Mr. Jenkins who was a Nieman Fellow at Harvard University from 1964 to 1965, earned a law degree from Faulkner University’s Thomas Goode Jones School of Law in Montgomery in 1977, and was admitted to the American Bar Association and the Alabama Bar Association.

“I have had a lifelong fascination with the law, so I studied law at night school in Montgomery," he told The Evening Sun in 1981. “But I have never practiced law or any other dubious profession.”

Through the years, his newspaper work earned him numerous awards including the Ernie Pyle Award for human interest reporting and the annual civil rights award of the Maryland chapter of the American Civil Liberties Union.

Mr. Jenkins, who was a frequent contributor and columnist for The New York Times, published his first book, “Blind Vengeance,” in 1997, which detailed the true story of an Alabama mail bomber whose crimes were racially motivated.

He was a member of the American Society of Newspaper Editors and the Hamilton Street Club.

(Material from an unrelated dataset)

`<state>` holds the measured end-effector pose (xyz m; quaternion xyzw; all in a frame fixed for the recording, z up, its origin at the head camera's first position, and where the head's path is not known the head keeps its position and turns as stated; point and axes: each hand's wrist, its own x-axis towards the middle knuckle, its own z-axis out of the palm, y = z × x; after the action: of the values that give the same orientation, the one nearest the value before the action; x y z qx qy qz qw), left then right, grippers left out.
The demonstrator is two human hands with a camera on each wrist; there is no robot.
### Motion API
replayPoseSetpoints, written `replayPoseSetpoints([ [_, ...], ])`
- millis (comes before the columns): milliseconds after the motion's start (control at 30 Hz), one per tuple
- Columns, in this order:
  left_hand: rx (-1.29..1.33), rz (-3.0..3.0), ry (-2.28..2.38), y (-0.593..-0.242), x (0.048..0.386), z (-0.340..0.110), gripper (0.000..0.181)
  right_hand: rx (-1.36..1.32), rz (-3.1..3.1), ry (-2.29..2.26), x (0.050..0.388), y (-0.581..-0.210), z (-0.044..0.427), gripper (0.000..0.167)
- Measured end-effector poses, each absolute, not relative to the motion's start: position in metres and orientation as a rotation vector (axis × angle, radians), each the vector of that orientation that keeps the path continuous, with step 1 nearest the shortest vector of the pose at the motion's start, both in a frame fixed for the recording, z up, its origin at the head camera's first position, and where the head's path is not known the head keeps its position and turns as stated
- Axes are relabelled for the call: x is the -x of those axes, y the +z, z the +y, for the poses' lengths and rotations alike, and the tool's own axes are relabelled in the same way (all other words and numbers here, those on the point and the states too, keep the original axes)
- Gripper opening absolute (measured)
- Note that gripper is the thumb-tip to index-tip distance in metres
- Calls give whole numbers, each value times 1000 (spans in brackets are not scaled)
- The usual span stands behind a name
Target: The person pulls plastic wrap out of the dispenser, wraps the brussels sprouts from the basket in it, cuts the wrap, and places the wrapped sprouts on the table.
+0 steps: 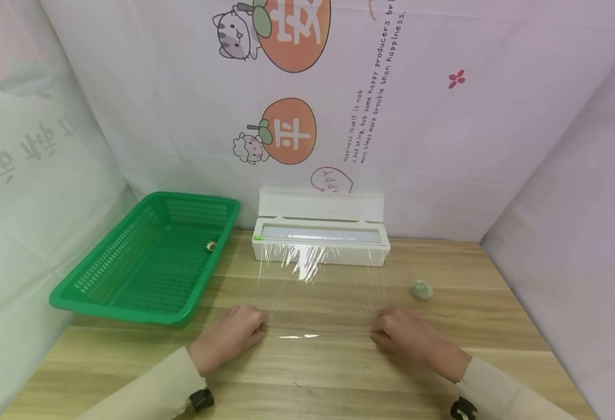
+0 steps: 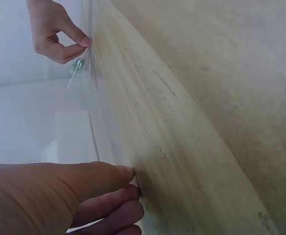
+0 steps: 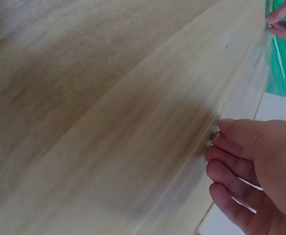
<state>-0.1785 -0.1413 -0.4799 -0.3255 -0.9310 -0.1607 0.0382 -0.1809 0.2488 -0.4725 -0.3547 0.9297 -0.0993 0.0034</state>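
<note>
My left grip [image 1: 230,337] is pinched, thumb against fingers, on the near left corner of the film [image 1: 318,309]; my right grip [image 1: 418,335] pinches the near right corner, thumb to forefinger, the other fingers curled loosely. Between them the clear film stretches just above the tabletop [image 1: 307,388], its near edge catching a thin line of light, its far end at the box.

On my far left stands the green basket [image 1: 129,316], with openwork sides and base; a small pale and dark piece [image 1: 210,246] sits inside by its right wall. Next comes my left sleeve [image 1: 150,388], with a black band [image 1: 201,399] at its cuff.

In the middle, beyond my hands, the white box [image 1: 385,256] lies lengthwise across the tabletop near the backdrop [image 1: 181,116]. Its lid [image 1: 320,205] is raised behind it, a bright green tab [image 1: 258,237] shows at its left end, and the film comes down over its front, creased and glinting.

Further right, beyond my right hand and apart from it, a small round pale-green thing [image 1: 420,290] rests on the tabletop; I cannot tell what it is. My right sleeve [image 1: 502,388] comes in last.
</note>
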Motion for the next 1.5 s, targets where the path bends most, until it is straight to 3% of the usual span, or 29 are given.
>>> replayPoseSetpoints([
  [267,936,-2812,-407,-482,174,-143,10,1042,3026,-415,178,-480,257,13],
  [567,897,-2816,-465,-476,171,-148,18,1179,3132,-413,177,-482,260,11],
  [767,905,-2832,-459,-467,170,-151,8,1105,3077,-396,176,-485,258,8],
  [967,936,-2825,-466,-437,165,-151,6,1092,3104,-410,178,-485,260,9],
  [1133,901,-2828,-436,-404,168,-159,18,1159,3153,-428,177,-484,265,12],
  [1500,784,-2821,-509,-339,216,-206,20,1189,3148,-405,177,-488,266,14],
])
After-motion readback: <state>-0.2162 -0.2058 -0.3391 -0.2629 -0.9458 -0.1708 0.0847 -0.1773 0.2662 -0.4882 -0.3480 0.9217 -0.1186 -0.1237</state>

A celebration of life gathering will be held from 2 p.m. to 4:30 p.m. Saturday at the Johns Hopkins Club, 3400 N. Charles St., Baltimore.

In addition to his daughter, he is survived by his wife of 63 years, the former Bettina Cirsovius, an artist and author; two sons, Mark C. Jenkins of Montgomery, and Samuel J. Jenkins of Memphis, Tennessee; and four grandchildren.